→ What to do
When you reach a picture, skip it, and retype every line below exactly.
--- Information supplied Enclosed Below ---
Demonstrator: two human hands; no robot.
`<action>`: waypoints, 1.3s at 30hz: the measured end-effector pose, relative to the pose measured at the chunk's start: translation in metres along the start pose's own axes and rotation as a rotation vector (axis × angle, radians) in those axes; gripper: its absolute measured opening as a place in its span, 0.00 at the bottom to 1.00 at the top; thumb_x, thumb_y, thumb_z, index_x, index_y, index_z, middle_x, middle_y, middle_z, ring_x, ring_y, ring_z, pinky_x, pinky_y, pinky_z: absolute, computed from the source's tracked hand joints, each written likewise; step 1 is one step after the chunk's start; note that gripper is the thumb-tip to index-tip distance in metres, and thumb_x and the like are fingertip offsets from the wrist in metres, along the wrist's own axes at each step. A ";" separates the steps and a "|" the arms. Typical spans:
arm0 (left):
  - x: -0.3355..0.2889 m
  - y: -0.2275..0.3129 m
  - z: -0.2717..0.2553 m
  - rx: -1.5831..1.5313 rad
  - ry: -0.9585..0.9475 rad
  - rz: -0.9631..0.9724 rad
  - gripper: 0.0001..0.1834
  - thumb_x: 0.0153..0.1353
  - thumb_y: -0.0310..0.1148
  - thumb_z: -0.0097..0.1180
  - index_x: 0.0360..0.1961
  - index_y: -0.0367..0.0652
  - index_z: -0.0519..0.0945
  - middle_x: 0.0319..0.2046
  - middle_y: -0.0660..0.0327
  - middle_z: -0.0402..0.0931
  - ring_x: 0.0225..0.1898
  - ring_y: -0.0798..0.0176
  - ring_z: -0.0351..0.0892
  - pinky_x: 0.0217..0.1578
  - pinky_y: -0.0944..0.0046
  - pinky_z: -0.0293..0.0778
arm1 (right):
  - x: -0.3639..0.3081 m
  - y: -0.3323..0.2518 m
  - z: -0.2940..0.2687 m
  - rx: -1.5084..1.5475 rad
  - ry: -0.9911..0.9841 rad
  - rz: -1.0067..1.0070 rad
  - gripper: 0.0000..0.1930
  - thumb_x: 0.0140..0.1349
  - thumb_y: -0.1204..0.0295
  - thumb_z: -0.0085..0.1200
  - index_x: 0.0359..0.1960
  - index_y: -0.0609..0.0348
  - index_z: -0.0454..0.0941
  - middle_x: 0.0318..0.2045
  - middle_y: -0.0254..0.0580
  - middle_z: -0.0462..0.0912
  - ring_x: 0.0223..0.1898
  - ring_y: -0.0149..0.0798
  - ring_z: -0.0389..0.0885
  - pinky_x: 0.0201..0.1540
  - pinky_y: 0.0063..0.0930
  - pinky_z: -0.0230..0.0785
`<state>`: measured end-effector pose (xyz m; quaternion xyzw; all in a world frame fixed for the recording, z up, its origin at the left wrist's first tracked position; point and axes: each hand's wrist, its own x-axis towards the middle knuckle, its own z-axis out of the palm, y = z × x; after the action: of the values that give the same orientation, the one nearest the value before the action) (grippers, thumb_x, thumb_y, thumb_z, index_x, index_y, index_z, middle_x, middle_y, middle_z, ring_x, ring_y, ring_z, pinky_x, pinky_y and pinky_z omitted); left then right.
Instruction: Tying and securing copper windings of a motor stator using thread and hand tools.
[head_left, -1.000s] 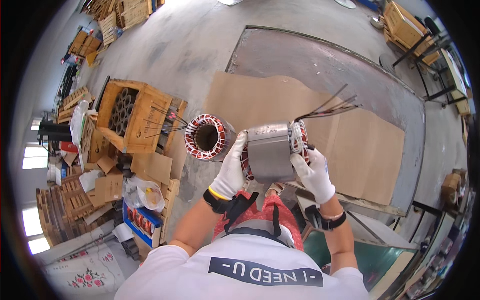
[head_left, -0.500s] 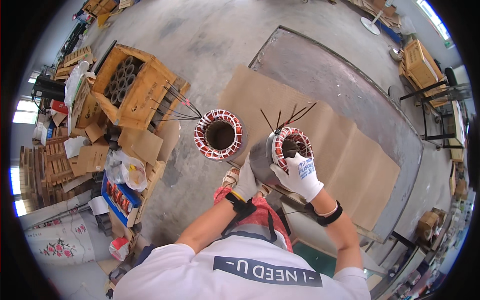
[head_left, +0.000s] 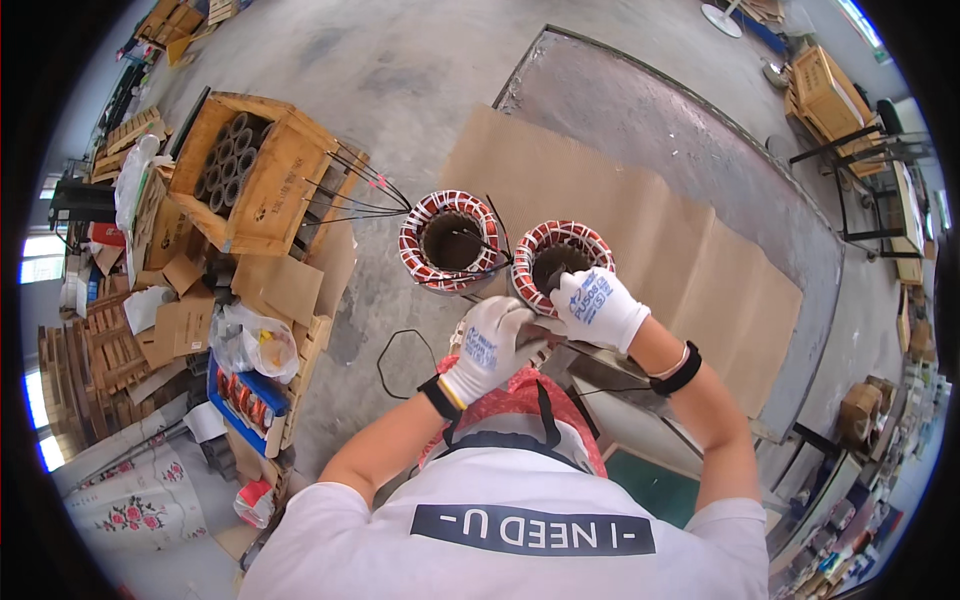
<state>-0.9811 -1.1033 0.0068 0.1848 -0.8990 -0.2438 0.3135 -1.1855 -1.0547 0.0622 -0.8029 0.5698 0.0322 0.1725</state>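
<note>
Two motor stators with red windings laced in white cord stand side by side before me. The left stator (head_left: 410, 262) has thin black lead wires (head_left: 362, 190) spreading off to its left. On the right stator (head_left: 532, 243), the bore faces up and dark leads (head_left: 492, 268) reach across the left one. My right hand (head_left: 600, 308), in a white glove, grips its near right rim with fingertips in the bore. My left hand (head_left: 488, 345), gloved too, closes at the near left rim; its fingertips are partly hidden. A loop of dark wire (head_left: 382, 362) shows left of my left hand.
Brown paper (head_left: 640, 240) covers part of a grey metal plate (head_left: 640, 110). At left, a wooden crate (head_left: 275, 180) holds several grey tubes. Cardboard, plastic bags (head_left: 255, 340) and a blue tray (head_left: 245, 408) lie on pallets. A black-framed stand (head_left: 850, 170) is at far right.
The right stator has gone from tilted to more upright and moved left, against the other one. Its leads swung leftward. My left hand shifted from its side to the near rim.
</note>
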 end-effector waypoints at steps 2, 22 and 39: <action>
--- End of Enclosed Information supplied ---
→ Reply
Demonstrator: two human hands; no robot.
`<action>`: waypoints, 1.3s at 30hz: the measured end-effector pose, relative to the pose measured at the chunk's start: translation in metres along the start pose's own axes and rotation as a rotation vector (axis × angle, radians) in those axes; gripper: its absolute measured opening as a place in its span, 0.00 at the bottom to 1.00 at the top; thumb_x, thumb_y, thumb_z, index_x, index_y, index_z, middle_x, middle_y, middle_z, ring_x, ring_y, ring_z, pinky_x, pinky_y, pinky_z: absolute, computed from the source's tracked hand joints, each written likewise; step 1 is one step after the chunk's start; note that gripper is the thumb-tip to index-tip distance in metres, and thumb_x and the like are fingertip offsets from the wrist in metres, along the wrist's own axes at each step. A ";" separates the steps and a "|" the arms. Typical spans:
arm0 (left):
  - x: -0.3355..0.2889 m
  - y: -0.2275..0.3129 m
  - z: -0.2717..0.2553 m
  - rx: -1.5831..1.5313 rad
  - ry: -0.9585..0.9475 rad
  - rz: -0.9631..0.9724 rad
  - gripper: 0.0001..0.1834
  - thumb_x: 0.0153..0.1353
  - thumb_y: -0.0310..0.1148
  - thumb_z: -0.0097..0.1180
  - index_x: 0.0360..0.1961
  - index_y: -0.0367..0.0652
  - index_z: -0.0519..0.0945
  - middle_x: 0.0319..0.2046
  - middle_y: -0.0660..0.0327
  - middle_z: -0.0402..0.0931
  - ring_x: 0.0225..0.1898
  - ring_y: -0.0798..0.0176
  - ring_z: -0.0351..0.0892
  - pinky_x: 0.0217..0.1578
  - pinky_y: -0.0944..0.0046
  - pinky_z: -0.0293..0.0778
arm1 (right):
  - x: -0.3639..0.3081 m
  - y: -0.3323..0.2518 m
  - z: -0.2940..0.2687 m
  - rx: -1.5084..1.5475 rad
  - ry: -0.9911..0.9841 rad
  - rz: -1.0067..1.0070 rad
  - gripper: 0.0000..0.1930
  - thumb_x: 0.0140..0.1349
  - thumb_y: -0.1204..0.0295
  - thumb_z: -0.0085..0.1200
  - index_x: 0.0359..0.1960
  - index_y: -0.0609..0.0348
  - index_z: -0.0454..0.0941
  - middle_x: 0.0318..0.2045
  - middle_y: -0.0254..0.0580
  - middle_z: -0.0462..0.0912
  - ring_x: 0.0223..0.1898
  - ring_y: -0.0149..0.0798
  - ring_z: -0.0389..0.0885
  - pinky_x: 0.0201..0.1540
  - pinky_y: 0.0063..0.0930
  - pinky_z: -0.0230..0.0785
`<state>`: measured end-effector pose (xyz m; quaternion xyzw; all in a world frame fixed for the recording, z up, its origin at the left wrist's first tracked position; point and axes: each hand's wrist, its own x-axis towards the middle knuckle, its own z-axis out of the palm, y = z × x; after the action: of the values that give the same orientation, the one nearest the value before the action) (grippers, thumb_x, thumb_y, thumb_z, index_x, index_y, index_z, middle_x, middle_y, middle_z, ring_x, ring_y, ring_z, pinky_x, pinky_y and pinky_z omitted); left then right.
Instruction: Tying and securing copper windings of a motor stator using thread and hand tools.
[head_left, -1.000s] 
[head_left, -0.500s] 
[head_left, +0.000s] 
<state>-0.9811 -1.1033 0.0068 0.1848 -0.8990 -0.2438 0.3135 -1.1855 -1.0547 0.0622 -0.8029 0.5698 0.0322 0.1725</state>
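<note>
Two motor stators with red windings laced in white cord stand side by side before me. The left stator (head_left: 410, 262) has thin black lead wires (head_left: 362, 190) spreading off to its left. On the right stator (head_left: 532, 243), the bore faces up and dark leads (head_left: 492, 268) reach across the left one. My right hand (head_left: 600, 308), in a white glove, grips its near right rim with fingertips in the bore. My left hand (head_left: 488, 345), gloved too, closes at the near left rim; its fingertips are partly hidden. A loop of dark wire (head_left: 382, 362) shows left of my left hand.
Brown paper (head_left: 640, 240) covers part of a grey metal plate (head_left: 640, 110). At left, a wooden crate (head_left: 275, 180) holds several grey tubes. Cardboard, plastic bags (head_left: 255, 340) and a blue tray (head_left: 245, 408) lie on pallets. A black-framed stand (head_left: 850, 170) is at far right.
The right stator has gone from tilted to more upright and moved left, against the other one. Its leads swung leftward. My left hand shifted from its side to the near rim.
</note>
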 end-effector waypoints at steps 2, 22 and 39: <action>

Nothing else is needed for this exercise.